終 わ り に




 ずいぶん大部の報告書になってしまいましたが,それでも私が3か月間に見聞きしたことのほんの一部にすぎません。富山大学の教育実践研究指導センターでの内地留学は,3か月という期間がとても短く感じられほど充実したものでした。コンピュータに限らず,広い視野でこれからの教育について考える機会を得ることができ,本当に幸せに思います。


 教員になってから,11年余りの間,私は「いつも新しいことに目を向けていこう」と,普段から心がけてきました。人間,好奇心を失って,考え方が固まってしまってはおしまいだと思っていたからです。しかし,この3か月間の間に,自分の知らないことがまだまだたくさんあることに,改めて思い至ることができました。そして,現在の社会が実に多様に変化しつつあり,多くの人々がその変化に対応するためにはどうしたらいいかを真剣に悩んでいることを,たくさんの人とふれあうことによって学ぶことができました。


 また,これまでは当たり前だと思っていたことが,実は別の見方で見ると全然当たり前ではないのだと思わされることもたびたびあり,現状に疑問を感じない部分が自分にあることも発見できました。今までの自分の見方,考え方を内省し「自分さがし」をする絶好の機会となりました。

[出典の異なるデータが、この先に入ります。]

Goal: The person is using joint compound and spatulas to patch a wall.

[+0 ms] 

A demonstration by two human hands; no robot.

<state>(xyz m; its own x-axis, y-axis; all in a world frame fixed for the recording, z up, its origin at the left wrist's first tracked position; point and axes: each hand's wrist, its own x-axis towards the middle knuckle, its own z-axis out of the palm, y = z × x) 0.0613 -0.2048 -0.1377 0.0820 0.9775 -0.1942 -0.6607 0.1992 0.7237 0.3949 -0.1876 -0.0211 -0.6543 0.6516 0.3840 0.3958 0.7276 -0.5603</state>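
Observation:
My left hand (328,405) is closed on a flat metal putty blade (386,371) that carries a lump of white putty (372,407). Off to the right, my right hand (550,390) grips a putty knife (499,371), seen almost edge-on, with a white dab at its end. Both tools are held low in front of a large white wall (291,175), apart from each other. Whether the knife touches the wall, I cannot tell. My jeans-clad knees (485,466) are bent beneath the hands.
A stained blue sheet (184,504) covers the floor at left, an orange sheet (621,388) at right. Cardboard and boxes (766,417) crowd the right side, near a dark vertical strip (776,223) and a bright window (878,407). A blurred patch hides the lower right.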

 これからの社会が,情報化の中で変化し続けるとしたら,私がこの3か月間に学んだことも,どんどん変わっていくことでしょう。21世紀に生きる子供たちと共に学ぶ教育のスタートラインに,今ようやく着いたような気がしています。これからも情報教育的な視点をもち,「生きる力」を見すえた教育に取り組んでいこうと,気持ちを新たにしているところです。



 最後になりましたが,私の研修を快く引き受け,丁寧にご指導くださいました山西潤一先生に深く感謝いたします。また,山極隆先生には,最新の教育の情勢をたくさん教えていただきました。堀田龍也先生,黒田卓先生には,各地の研究会に同行させていただき,たくさんのご示唆をいただきました。そのすべてをこの報告書に載せることはできませんが,これからの自分の生きる道に生かしていきたいと思います。

 大学院生のみなさん,学部生のみなさん,そして菊池さとみさん,楽しい時間を共有させていただき感謝しています。

 そして,同時期に研修を積んだ松嶋孝司先生,川崎純二先生,大西小百合先生,どうもありがとうございました。先生方と語り合うことで,自分の中に多くのものが形作られていったような気がします。

 また,内地留学という貴重な研修の機会を与えてくださった富山市教育委員会,富山教育事務所の方々,そして,野口和男校長先生はじめ五福小学校の諸先生方,職員のみなさんに心よりお礼申し上げます。